Code erroné

Sitôt qu’il eût traversé le portail, Éric sut qu’il avait entré le mauvais code. Se retournant, il tendit la main vers le pavé, pour recommencer, mais le dispositif numérique avait disparu et le portail avec lui. Voilà qu’il se tenait sur la rive d’un lac, n’ayant rien d’autre devant lui qu’une ile minuscule habitée d’une forêt singulière, à une centaine de mètres environ.

Il prit une profonde inspiration, pour ne pas céder à la panique, puis se dit un peu tard que l’atmosphère aurait pu ne pas contenir d’oxygène.

Non pas que retenir son souffle eût été d’une quelconque utilité si le portail s’était refermé pour de bon.

Chaque fois qu’un voyageur se sert d’un portail, il est retenu à l’entrée le temps d’écouter les consignes de sécurité automatisées. Mais après la vingtième fois, qui écoute encore? Éric se souvenait vaguement d’un quelconque matériel de flottaison et d’un bouton de retour d’urgence — auxquels plus personne n’a accès si portail lui-même n’est plus là, alors… que faire, maintenant?

Au moins il y avait de l’oxygène dans l’air, qui embaumait… le pin? Le soleil était une jaune, ce qui rendait les longueurs d’onde perceptibles. Les couleurs lui paraissaient presque normales.

Errant à la recherche de traces du portail, il revenait sans cesse devant l’étrange bosquet sur la petite ile. Il n’y avait aucun autre arbre en vue.

Il avait la très nette impression que les arbres l’observaient. Enfin, que le deuxième, à gauche — un grand spécimen orange — l’observait. Le faîte sylvestre du géant fléchit lentement en sa direction, « exprimant » un mélange apparent d’étonnement et de curiosité.

Les autres n’avaient pas encore remarqué sa présence. Tous avaient le regard fixé sur l’autre rive. À l’orée, un gros buisson ocre s’élançait vers quelque chose de ce côté-là — pas littéralement, évidemment, mais il s’inclinait quasi imperceptiblement sous la brise légère.

En se retournant comme au ralenti pour voir ce qui fascinait les autres, un arbre élancé et rougeâtre aperçut plutôt Éric.

« Atmosphère hallucinogène », se convainquit Éric.

Tout à coup apparurent devant lui deux gros serpents jaune clair en apesanteur; deux épais tentacules s’étirant vers lui comme pour l’attraper. Hallucination ou non, Éric fit un pas en retrait.

Puis, unissant les serpents, une tête dans un casque à bulle se matérialisa.

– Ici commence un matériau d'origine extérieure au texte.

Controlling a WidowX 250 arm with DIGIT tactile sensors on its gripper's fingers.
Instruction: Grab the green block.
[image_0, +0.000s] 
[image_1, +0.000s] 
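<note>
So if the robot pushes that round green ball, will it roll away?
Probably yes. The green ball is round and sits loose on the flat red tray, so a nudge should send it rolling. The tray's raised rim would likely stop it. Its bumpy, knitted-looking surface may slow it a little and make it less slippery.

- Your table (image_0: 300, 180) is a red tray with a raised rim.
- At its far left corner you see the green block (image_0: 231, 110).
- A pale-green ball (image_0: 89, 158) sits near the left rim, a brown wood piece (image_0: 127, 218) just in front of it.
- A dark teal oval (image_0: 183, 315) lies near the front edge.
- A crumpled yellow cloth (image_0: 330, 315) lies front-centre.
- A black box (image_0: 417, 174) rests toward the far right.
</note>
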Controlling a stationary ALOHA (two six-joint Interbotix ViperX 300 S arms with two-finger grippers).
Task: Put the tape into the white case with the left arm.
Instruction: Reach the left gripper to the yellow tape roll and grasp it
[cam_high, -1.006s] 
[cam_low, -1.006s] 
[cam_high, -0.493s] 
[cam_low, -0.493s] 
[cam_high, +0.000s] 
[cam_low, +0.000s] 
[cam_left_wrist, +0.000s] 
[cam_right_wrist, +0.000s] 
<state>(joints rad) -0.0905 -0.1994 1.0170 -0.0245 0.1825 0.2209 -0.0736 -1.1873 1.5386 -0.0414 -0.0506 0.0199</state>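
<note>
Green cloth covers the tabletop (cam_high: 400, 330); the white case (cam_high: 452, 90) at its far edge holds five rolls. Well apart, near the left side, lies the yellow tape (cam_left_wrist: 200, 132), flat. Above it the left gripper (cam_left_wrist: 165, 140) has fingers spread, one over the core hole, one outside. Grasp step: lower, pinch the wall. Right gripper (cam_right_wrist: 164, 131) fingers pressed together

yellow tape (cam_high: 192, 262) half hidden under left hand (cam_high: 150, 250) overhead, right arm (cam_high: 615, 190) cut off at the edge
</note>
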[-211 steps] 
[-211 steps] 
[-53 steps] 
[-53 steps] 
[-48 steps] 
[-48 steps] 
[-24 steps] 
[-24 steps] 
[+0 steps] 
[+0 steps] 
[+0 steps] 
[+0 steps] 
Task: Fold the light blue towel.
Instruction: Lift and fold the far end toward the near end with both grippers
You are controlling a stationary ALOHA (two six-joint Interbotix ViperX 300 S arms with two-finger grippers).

— À quoi jouez-vous donc? demanda la femme sur un ton autoritaire. Revenez immédiatement!

Dans la mémoire fugace d’Éric refirent surface les mots « …personnel de sauvetage reconnaissable à la combinaison spatiale orange… ».

Les serpents tentaculaires s’étant métamorphosés en bras de secouriste, Éric se risqua :

— Je croyais que votre combinaison était orange?

— Elle l’est, répondit-elle. Sous la lumière terrestre. Allez, venez! 

— Non! attendez! lança Éric en montrant l’ilot de la main. Ces arbres sont conscients!

— Vous êtes un spécialiste du premier contact, peut-être? railla la femme. Non? Alors, fichons le camp d’ici!

— Je n’ai pas la berlue, insista Éric. Je sais ce que j’ai vu!

— Le Grand Conseil, dit la sauveteuse de mauvaise grâce. Allez savoir pourquoi ils ont mis un portail ici; un portail si discret qu’il est invisible. Mais le temps passe lentement pour les arbres; ils n’auront pas remarqué votre présence — si nous partons maintenant!

— Ces deux-là m’ont déjà repéré, dit Éric en pointant les arbres du doigt.

— Vous devez faire erreur, dit la femme en jetant des regards furtifs et insistants par-dessus son épaule, sans bouger la tête. Éric comprit que la conversation était enregistrée. Par contre, si vous estimez qu’il y a eu le moindre risque de contamination culturelle…

— Ah!, enchaina Éric. Une partie des consignes lui revenait brusquement en tête et il se souvenait de la quarantaine de six semaines imposée aux téméraires qui transgressent le protocole de premier contact.

— Je disais donc qu’ils ne m’ont pas repéré!

— Très bien, reprit la femme. Veuillez entrer dans la zone de sauvetage. Éric prit lestement place entre les bras tendus de la combinaison — en se gardant bien de regarder en direction des manifestations de stupeur croissante de la forêt et des branches pointées vers lui.